- [Exercise instructions] Repeat the lines of the listing below exactly, starting at the line that contains "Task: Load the" and running through the last line, both included, and only those.

(Supplied information Opens)

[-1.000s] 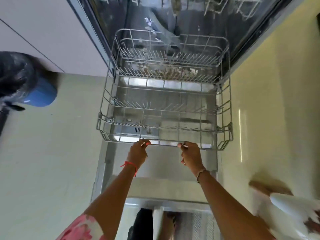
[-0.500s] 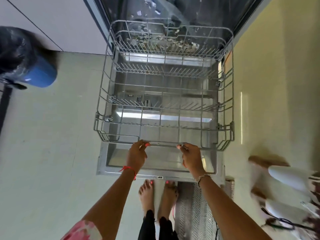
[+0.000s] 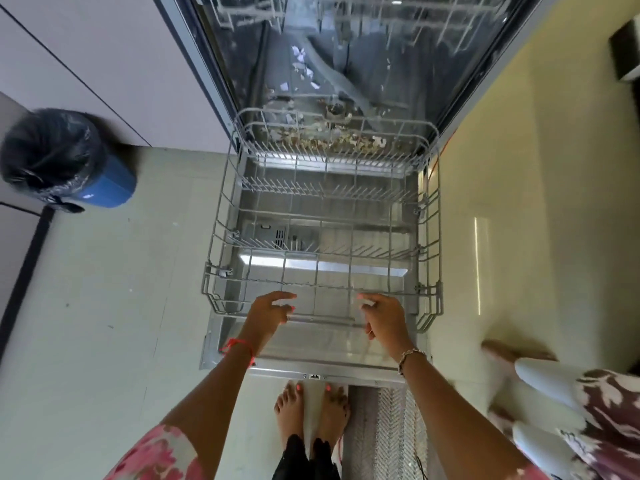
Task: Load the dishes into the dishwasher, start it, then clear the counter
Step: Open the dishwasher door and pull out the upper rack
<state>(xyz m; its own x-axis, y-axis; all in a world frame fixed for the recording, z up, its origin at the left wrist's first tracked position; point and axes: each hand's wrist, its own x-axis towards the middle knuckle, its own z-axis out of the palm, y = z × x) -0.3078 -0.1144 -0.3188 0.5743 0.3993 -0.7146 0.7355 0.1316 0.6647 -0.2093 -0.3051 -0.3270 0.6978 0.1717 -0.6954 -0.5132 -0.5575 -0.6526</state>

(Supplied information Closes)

- [Written response]
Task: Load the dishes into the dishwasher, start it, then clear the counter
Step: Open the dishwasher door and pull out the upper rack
<state>(xyz m; its own x-axis, y-axis; all in a world frame fixed for the recording, z up, its origin at the left wrist's first tracked position; point and axes: each hand's wrist, its own x-axis towards the middle knuckle, its own z-axis out of the palm, y = z × x) -0.3078 -0.1144 -0.3188 0.5743 0.3993 -0.7146 0.7355 0.1316 0.6647 -0.2093 -0.3051 -0.3270 0.6978 0.1717 -0.6954 -0.5132 -0.5575 -0.6526</state>

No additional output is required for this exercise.